Mastermind behind the importation of £8 million in liquid amphetamine into the United Kingdom in 2016
Wakeling is an international drug trafficker who in 2018 was convicted in his home country for masterminding the importation of £8 million or ฿322 million worth of liquid amphetamine on a freight truck as it attempted to board the railway service that runs between the European continent and the United Kingdom through the Channel Tunnel.
On the 9th of April 2016, the truck which originated in Italy and was ostensibly carrying furniture was intercepted by criminal associates of Mr Wakeling in the municipality of Ternat in Belgium where drums of the drug were concealed before the truck was stopped by the British Border Force as it tried to board the Channel tunnel service to the United Kingdom.
Following his arrest and having been granted bail, Wakeling, on the 5th of January 2018 drove his Audi Q3 car from his home at Juniper Court on Beech Avenue in Brentwood, Essex to Berkshire where he boarded a bus to Glasgow.
Sentenced to eleven years in prison in 2018 after he fled the country via Scotland and Northern Ireland
In Glasgow, he boarded the Stranraer ferry to Belfast in Northern Ireland where he disappeared with his car driven back to his home two days later.
He was later convicted before the crown court under the 1971 UK Misuse of Drugs Act and sentenced to eleven years in prison despite his absence.
The National Crime Agency (NCA) in the United Kingdom which is responsible for tracking down fugitives, investigated Wakeling’s whereabouts in Northern Ireland, the Republic of Ireland, Canada and Spain before turning their attention to Thailand after a 2019 appeal for information on Mr Wakeling’s whereabouts was aired nationally in the United Kingdom.
He was later placed on the crime agency’s most wanted list.
UK’s National Crime Agency (NCA) sought help of Thai authorities and the Office of the Attorney-General (OAG) to first locate and then arrest Wakeling
British authorities through the National Crime Agency (NCA) worked with the Thai Office of the Attorney-General (OAG) after their enquiries led them to believe that Mr Wakeling, who has a prosthetic lower leg on his right-hand side, may be in Thailand.
This led to confirmation from the Royal Thai Police that Richard Wakeling was living in the Beachside area of Hua Hin under an assumed identity complete with a forged passport which was seized following his arrest on Saturday.
The arrest was carried out with the assistance of an elite heavily armed police unit.
It is understood that Mr Wakeling is being held in detention and has already waived his legal rights to appeal his deportation back to Britain to serve his prison sentence.
UK crime agency thanks Thai officials and promises to track down anyone who attempts to flee justice
In the aftermath of the successful operation to apprehend Wakeling, the regional manager in Thailand of the National Crime Agency (NCA) thanked Thai authorities.
‘The NCA has worked relentlessly to trace Wakeling and ensure he returns to the UK to serve his prison sentence.

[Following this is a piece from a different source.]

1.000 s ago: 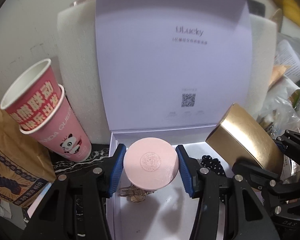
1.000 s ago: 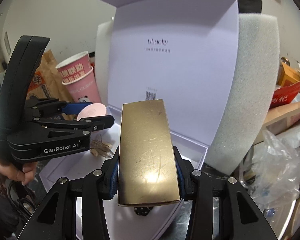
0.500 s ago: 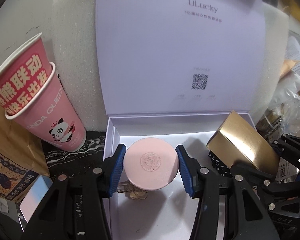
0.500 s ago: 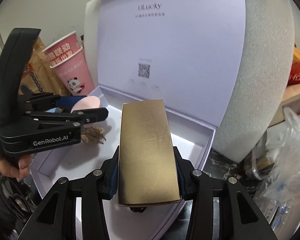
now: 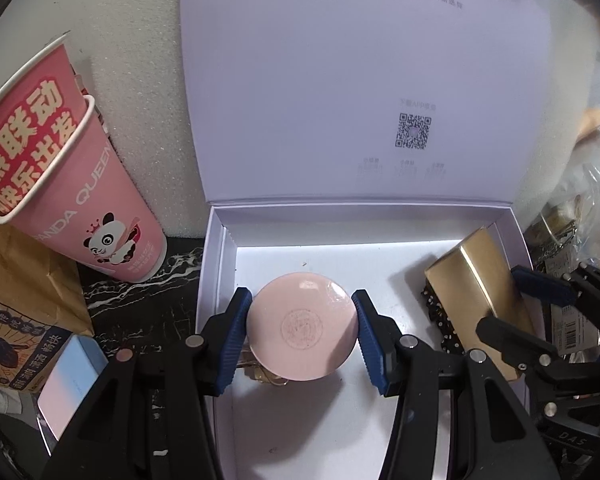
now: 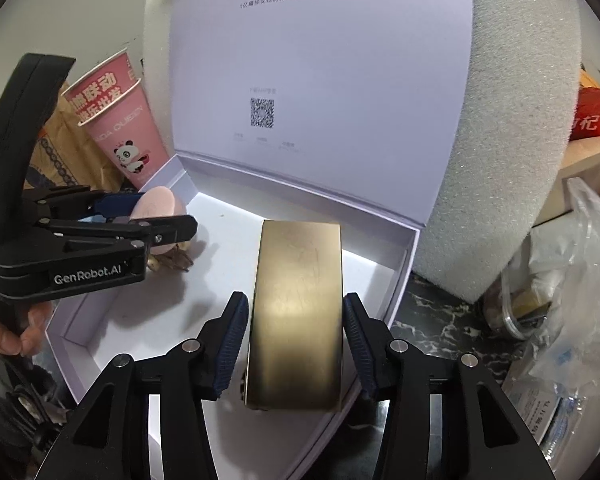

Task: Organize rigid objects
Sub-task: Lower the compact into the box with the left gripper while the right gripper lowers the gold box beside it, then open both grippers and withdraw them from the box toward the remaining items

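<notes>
left gripper (image 5: 302,334) is pinching the round pink compact (image 5: 302,326), blue pads tight on both sides of its rim, lid face turned up toward the camera, low over the floor of the open white box (image 5: 216,264) at its left end. a disc, so no long axis to call; the embossed seal sits mid-lid. some gold bits peek out under it, too hidden to name.

over to the right gripper (image 6: 296,344): its jaws have just been opening, and now a thin gap shows between each pad and the gold bar-shaped case (image 6: 298,312) between them, so the tongs stand spread, not pressing. the case lies in the box's right end, long axis running straight away from the camera toward the raised lid (image 6: 320,60).

pink panda cups (image 5: 80,184) stand left of the box.
</notes>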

I thank the prosecutors of the Attorney General’s office, the Royal Thai Police and the Commissioner of the Central Investigations Bureau for their extensive work helping us identify and arrest Wakeling,’ Mr Doyle explained. ‘With our partners at home and abroad we are committed to doing everything possible to find those who have fled justice in the UK. This is another example of an offender being caught because of the NCA’s global reach and strong relationships with international partners.’
Jacque Beer, the regional head of investigations for the agency, gave some idea of the effort that went into apprehending the UK fugitive who was on the run for 5 years.
‘Wakeling had links to Northern Ireland and the Republic of Ireland, Canada, Spain and Thailand. We pursued these connections and worked with partners from all those countries to help build the intelligence picture around him.’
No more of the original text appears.